Se infatti, come è possibile vedere, il piano delle lotte e delle contrapposizioni ideologiche si è spostato dal terreno dei diritti economici (lavoro, pensione, etc.) degli anni ’70, a quello dei diritti bio-politici (salute, vaccini, riconoscimento dei gender, bio-testamento, etc.) di oggi, nulla ci vieta di assistere nei prossimi anni ad uno scontro sul terreno del clima e dell’ambiente che passi sotto la “tagliola” del pro e contro, del momento evocativo del voto e della campagna elettorale permanente.

Verrà infatti un momento in cui alcune fabbriche dovranno chiudere, dei lavori dovranno scomparire; dovremo rinunciare all’auto e agli spostamenti per come li conosciamo, all’avocado con il salmone a febbraio in montagna per brunch e all’uso smodato di internet e di energia elettrica. Probabilmente servirà anche un green pass vero e proprio, un sistema che misurerà il nostro consumo di energia e ci consentirà l’accesso a beni e servizi in base alla nostra capacità di essere virtuosi, responsabili.

In quel momento, il rischio sarà quello di trovarci nuovamente divisi fra chi vuole abbattere il C02 e chi invece deciderà di voltarsi dall’altra parte, di non rinunciare. Insomma, fra due visioni del mondo diverse, fra due modi di votare diversi. E quando verrà il momento, sarà ancor più plastico che il modello socio-economico dell’umanità dovrà cambiare definitivamente. Allora due vie si apriranno.

La prima, più difficile, probabilmente farà ancora leva sulla necessità della cooperazione mondiale, sul dialogo, la dialettica e una misurazione costante e “glocale” dei costi e dei benefici.
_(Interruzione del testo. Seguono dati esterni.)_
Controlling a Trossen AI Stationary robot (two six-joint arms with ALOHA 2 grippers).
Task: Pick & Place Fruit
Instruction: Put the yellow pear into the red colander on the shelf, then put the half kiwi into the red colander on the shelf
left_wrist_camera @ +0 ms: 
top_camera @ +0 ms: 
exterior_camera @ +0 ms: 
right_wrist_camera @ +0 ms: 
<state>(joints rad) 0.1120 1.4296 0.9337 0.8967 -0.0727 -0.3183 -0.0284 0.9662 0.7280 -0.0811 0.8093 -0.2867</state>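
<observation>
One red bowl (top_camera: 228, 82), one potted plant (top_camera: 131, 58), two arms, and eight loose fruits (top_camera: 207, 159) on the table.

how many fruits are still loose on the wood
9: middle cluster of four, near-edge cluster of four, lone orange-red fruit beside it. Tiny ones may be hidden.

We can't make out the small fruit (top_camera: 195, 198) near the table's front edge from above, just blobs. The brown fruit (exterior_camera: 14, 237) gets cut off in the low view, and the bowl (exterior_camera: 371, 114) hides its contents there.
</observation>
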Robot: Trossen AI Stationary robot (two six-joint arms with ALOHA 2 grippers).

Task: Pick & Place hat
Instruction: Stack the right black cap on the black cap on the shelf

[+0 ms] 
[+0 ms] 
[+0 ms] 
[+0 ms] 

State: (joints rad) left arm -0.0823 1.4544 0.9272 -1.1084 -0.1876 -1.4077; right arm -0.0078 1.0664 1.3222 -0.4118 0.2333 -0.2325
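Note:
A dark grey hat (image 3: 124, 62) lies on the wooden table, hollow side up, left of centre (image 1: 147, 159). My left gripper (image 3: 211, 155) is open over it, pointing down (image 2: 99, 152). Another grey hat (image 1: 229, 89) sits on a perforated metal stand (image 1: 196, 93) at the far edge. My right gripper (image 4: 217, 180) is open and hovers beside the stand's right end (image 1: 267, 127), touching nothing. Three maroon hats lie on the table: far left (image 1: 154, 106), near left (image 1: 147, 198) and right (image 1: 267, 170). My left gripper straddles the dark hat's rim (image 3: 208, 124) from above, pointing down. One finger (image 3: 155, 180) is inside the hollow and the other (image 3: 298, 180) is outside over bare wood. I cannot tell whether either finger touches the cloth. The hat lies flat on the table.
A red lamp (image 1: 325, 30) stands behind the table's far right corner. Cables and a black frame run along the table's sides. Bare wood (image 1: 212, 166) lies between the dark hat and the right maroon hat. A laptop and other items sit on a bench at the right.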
La seconda, più facile, si incentrerà su una politica di chiusura, del “si salvi chi può” o “è colpa della Cina o degli Usa”, sulla chiusura dei confini agli immigrati climatici, sull’arresto del commercio e della promozione dei dazi per l’importazione di beni ed energia.

Insomma, ci troveremo sul precipizio e mi auguro che la scelta non sia dettata da un lancio di moneta o da un morso allo stomaco della rabbia e della paura. La via per evitare che nel prossimo decennio si assista ad una polarizzazione degli approcci (qui è data davvero solo una chance) è che tutti i livelli di amministrazione, di governo, tutte le rappresentanze politiche, sindacali, di categoria, producano davvero dunque una road map multilivello per consentire alla popolazione di affrontare la transizione ecologica con consapevolezza e coscienza.

Chi non si attiverà in questo senso verrà giudicato dalle generazioni future e non solo dalle urne. Occorre un processo democratico di transizione ecologica che, già dal più piccolo Comune alla Città più grande, consista da un lato in un maggiore impegno delle autorità nel garantire in via preventiva il rispetto delle norme che tutelano il bene ambiente (inquinamento idrico, dell’atmosfera, incendi e roghi) e dall’altro in una piena partecipazione della popolazione nella corretta gestione delle risorse, in primo luogo, cibo-rifiuti, trasporto-energia.

Dobbiamo rispondere tutti a questa “chiamata alle armi”, a partecipare al New Green Deal, altrimenti avendo seminato vento, raccoglieremo tempesta (nel vero senso della parola).